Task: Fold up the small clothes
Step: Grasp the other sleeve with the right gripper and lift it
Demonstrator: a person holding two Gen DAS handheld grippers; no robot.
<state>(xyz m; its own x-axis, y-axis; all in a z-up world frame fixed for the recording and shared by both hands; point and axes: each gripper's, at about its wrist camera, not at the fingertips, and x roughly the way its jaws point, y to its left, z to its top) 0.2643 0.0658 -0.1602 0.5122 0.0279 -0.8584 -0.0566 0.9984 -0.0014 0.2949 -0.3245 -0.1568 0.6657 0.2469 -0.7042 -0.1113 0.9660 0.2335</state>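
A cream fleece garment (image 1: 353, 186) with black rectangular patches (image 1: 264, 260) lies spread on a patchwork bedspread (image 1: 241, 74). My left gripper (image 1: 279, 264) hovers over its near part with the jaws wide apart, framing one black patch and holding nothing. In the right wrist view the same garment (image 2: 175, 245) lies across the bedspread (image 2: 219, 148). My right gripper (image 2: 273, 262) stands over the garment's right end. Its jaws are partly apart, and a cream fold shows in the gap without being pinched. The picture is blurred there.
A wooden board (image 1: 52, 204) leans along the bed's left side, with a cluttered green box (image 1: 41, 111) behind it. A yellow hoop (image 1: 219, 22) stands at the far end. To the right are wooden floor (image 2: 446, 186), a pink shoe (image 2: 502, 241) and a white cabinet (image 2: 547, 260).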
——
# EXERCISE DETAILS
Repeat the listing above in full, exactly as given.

# TASK SOLUTION
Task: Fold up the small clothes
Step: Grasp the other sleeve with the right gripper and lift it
Demonstrator: a person holding two Gen DAS handheld grippers; no robot.
<state>(xyz m; its own x-axis, y-axis; all in a z-up world frame fixed for the recording and shared by both hands; point and axes: each gripper's, at about its wrist camera, not at the fingertips, and x roughly the way its jaws point, y to its left, z to its top) 0.2643 0.0658 -0.1602 0.5122 0.0279 -0.8584 -0.0566 0.9984 -0.0014 0.2949 -0.3245 -0.1568 0.6657 0.2469 -0.7042 -0.1113 0.9660 0.2335</state>
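A cream fleece garment (image 1: 353, 186) with black rectangular patches (image 1: 264, 260) lies spread on a patchwork bedspread (image 1: 241, 74). My left gripper (image 1: 279, 264) hovers over its near part with the jaws wide apart, framing one black patch and holding nothing. In the right wrist view the same garment (image 2: 175, 245) lies across the bedspread (image 2: 219, 148). My right gripper (image 2: 273, 262) stands over the garment's right end. Its jaws are partly apart, and a cream fold shows in the gap without being pinched. The picture is blurred there.
A wooden board (image 1: 52, 204) leans along the bed's left side, with a cluttered green box (image 1: 41, 111) behind it. A yellow hoop (image 1: 219, 22) stands at the far end. To the right are wooden floor (image 2: 446, 186), a pink shoe (image 2: 502, 241) and a white cabinet (image 2: 547, 260).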

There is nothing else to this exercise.